Command Line Help
bioclip predict
Use BioCLIP to generate predictions for image files.
usage: bioclip predict [-h] [--format {table,csv}] [--output OUTPUT]
[--rank {kingdom,phylum,class,order,family,genus,species} |
--cls CLS | --bins BINS | --subset SUBSET] [--k K]
[--device DEVICE] [--model MODEL] [--pretrained PRETRAINED]
[--batch-size BATCH_SIZE]
image_file [image_file ...]
positional arguments:
image_file input image file(s)
options:
-h, --help show this help message and exit
--format {table,csv} format of the output, default: csv
--output OUTPUT print output to file, default: stdout
--rank {kingdom,phylum,class,order,family,genus,species}
rank of the classification, default: species, when
specified the --cls, --bins, and --subset arguments
are not allowed.
--cls CLS classes to predict: either a comma separated list or a
path to a text file of classes (one per line), when
specified the --rank, --bins, and --subset arguments
are not allowed.
--bins BINS path to CSV file with two columns with the first being
classes and second being bin names, when specified the
--rank, --cls, and --subset arguments are not allowed.

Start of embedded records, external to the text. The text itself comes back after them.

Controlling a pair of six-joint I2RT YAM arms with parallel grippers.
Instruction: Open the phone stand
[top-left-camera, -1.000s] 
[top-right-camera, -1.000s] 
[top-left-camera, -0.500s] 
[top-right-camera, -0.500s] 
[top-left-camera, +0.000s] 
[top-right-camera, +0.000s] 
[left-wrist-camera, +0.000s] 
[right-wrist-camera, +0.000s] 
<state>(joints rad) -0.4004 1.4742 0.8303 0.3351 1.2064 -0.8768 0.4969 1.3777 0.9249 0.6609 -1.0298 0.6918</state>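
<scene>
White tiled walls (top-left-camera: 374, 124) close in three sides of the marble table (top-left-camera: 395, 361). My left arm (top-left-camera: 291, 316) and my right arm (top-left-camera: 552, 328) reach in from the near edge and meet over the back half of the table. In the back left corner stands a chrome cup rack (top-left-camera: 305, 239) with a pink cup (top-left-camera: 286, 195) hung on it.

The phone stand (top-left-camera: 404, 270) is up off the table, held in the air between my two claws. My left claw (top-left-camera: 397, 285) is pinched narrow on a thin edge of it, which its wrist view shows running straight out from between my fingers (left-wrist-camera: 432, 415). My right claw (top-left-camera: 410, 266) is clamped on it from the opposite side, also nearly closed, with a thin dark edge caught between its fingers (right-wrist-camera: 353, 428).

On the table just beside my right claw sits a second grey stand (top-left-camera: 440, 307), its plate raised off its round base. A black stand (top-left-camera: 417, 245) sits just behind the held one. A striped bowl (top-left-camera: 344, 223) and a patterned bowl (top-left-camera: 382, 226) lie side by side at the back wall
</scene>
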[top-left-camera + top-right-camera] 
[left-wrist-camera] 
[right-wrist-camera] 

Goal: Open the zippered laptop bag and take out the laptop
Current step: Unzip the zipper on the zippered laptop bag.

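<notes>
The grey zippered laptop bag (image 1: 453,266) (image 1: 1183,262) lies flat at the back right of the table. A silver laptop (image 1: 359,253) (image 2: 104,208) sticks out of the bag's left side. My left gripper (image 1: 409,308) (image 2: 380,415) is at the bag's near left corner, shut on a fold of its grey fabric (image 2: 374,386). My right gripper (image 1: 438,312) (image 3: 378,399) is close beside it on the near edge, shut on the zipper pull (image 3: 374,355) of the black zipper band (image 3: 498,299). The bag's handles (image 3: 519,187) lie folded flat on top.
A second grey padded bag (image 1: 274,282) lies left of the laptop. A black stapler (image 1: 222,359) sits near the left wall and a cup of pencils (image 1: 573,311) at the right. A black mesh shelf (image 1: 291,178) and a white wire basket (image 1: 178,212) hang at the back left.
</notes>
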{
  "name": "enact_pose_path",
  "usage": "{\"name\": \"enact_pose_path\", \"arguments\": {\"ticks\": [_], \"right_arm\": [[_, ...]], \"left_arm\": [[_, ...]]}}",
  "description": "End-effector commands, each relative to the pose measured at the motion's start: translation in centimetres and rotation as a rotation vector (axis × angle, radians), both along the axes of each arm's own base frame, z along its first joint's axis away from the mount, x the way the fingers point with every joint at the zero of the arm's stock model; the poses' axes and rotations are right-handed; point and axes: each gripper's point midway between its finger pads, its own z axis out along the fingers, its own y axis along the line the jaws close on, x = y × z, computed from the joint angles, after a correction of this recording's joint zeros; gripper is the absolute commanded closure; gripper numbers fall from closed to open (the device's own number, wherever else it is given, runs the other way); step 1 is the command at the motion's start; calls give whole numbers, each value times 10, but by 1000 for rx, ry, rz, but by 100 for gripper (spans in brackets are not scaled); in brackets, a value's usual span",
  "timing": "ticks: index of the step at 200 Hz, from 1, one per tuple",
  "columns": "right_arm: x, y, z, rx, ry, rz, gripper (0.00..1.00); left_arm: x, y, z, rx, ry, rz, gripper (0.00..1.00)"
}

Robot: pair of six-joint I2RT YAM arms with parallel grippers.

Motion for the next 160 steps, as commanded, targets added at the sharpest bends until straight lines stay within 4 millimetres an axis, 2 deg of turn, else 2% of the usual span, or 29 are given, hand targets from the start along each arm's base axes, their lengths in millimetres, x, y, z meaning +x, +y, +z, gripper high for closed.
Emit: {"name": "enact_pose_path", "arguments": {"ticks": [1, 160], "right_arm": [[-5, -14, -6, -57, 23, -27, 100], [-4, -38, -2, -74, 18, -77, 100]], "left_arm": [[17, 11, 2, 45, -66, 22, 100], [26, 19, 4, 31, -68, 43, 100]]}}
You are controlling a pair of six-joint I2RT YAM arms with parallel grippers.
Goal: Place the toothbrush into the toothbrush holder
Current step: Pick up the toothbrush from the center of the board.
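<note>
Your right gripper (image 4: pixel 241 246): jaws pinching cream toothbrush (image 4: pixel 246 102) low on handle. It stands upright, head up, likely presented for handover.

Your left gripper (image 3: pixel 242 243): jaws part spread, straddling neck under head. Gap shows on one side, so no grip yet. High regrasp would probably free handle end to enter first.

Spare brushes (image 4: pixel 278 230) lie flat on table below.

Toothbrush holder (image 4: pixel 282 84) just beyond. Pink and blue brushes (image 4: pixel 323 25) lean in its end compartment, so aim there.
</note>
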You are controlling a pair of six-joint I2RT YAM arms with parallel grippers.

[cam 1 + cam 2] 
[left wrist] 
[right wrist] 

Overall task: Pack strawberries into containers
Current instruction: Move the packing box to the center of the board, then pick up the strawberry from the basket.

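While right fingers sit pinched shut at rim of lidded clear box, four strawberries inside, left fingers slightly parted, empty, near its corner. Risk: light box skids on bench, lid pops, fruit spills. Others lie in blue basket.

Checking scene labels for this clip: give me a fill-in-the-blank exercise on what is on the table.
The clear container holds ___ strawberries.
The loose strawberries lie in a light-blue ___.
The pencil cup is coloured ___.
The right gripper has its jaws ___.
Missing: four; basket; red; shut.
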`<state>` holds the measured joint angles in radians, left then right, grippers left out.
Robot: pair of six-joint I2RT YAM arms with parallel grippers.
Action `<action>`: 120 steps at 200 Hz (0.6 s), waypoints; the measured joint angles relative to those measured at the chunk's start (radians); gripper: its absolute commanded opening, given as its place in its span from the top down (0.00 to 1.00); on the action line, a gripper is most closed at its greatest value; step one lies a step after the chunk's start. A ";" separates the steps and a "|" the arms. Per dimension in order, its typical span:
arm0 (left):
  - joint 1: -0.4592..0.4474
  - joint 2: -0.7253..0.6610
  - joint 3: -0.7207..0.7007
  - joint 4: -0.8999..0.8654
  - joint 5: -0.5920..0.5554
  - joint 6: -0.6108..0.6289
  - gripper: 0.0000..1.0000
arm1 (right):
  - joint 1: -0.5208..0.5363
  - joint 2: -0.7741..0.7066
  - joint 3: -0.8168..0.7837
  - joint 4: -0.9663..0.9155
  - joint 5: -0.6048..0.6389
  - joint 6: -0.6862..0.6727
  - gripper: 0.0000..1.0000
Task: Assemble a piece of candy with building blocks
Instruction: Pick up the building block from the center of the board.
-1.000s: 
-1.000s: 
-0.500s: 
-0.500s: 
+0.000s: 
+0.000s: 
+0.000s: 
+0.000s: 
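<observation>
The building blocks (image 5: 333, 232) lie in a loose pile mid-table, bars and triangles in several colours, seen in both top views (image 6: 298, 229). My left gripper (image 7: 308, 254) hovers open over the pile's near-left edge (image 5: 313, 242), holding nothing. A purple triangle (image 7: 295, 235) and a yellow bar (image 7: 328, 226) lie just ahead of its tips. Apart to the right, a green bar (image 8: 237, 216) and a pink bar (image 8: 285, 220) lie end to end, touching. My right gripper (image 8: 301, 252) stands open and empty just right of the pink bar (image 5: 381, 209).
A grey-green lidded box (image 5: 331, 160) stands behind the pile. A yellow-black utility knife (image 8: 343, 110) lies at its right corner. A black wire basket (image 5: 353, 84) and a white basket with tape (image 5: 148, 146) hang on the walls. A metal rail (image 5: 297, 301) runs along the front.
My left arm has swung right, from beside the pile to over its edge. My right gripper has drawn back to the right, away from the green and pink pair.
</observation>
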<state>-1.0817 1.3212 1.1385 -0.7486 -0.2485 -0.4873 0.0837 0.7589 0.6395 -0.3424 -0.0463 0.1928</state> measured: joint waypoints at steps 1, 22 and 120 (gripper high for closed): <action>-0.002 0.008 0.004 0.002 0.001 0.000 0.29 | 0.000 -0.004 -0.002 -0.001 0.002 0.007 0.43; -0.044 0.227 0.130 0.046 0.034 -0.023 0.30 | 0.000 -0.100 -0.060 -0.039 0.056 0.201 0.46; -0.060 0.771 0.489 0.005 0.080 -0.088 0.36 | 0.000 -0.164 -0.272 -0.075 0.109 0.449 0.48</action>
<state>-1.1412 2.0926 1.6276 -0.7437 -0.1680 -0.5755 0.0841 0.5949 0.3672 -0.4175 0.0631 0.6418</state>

--subset SUBSET path to CSV file used to subset the TreeOfLife taxa
embeddings. CSV first column must be named one of
kingdom,phylum,class,order,family,genus,species. When
specified the --rank, --bins, and --cls arguments are
not allowed.
--k K number of top predictions to show, default: 5
--device DEVICE device to use (cpu or cuda or mps), default: cpu
--model MODEL model identifier (see command list-models);
default: hf-hub:imageomics/bioclip-2
--pretrained PRETRAINED
pretrained model checkpoint as tag or file, depends on
model; needed only if more than one is available
(see command list-models)
--batch-size BATCH_SIZE
Number of images to process in a batch, default: 10
--log LOG_FILE Path to a file for recording prediction logs.
If the file extension is '.json', the log is written
in JSON for building a provenance chain; otherwise,
logs are appended in a human-readable text format.
If not specified, no log is written.
bioclip embed
Use BioCLIP to generate embeddings for image files.
usage: bioclip embed [-h] [--output OUTPUT] [--device DEVICE] [--model MODEL]
[--pretrained PRETRAINED] image_file [image_file ...]
positional arguments:
image_file input image file(s)
options:
-h, --help show this help message and exit
--output OUTPUT print output to file, default: stdout
--device DEVICE device to use (cpu or cuda or mps), default: cpu
--model MODEL model identifier (see command list-models);
default: hf-hub:imageomics/bioclip-2
--pretrained PRETRAINED
pretrained model checkpoint as tag or file, depends
on model; needed only if more than one is available
(see command list-models)
bioclip list-models
List available models and pretrained model checkpoints.
usage: bioclip list-models [-h] [--model MODEL]
Note that this will only list models known to open_clip; any model identifier
loadable by open_clip, such as from hf-hub, file, etc should also be usable for
--model in the embed and predict commands.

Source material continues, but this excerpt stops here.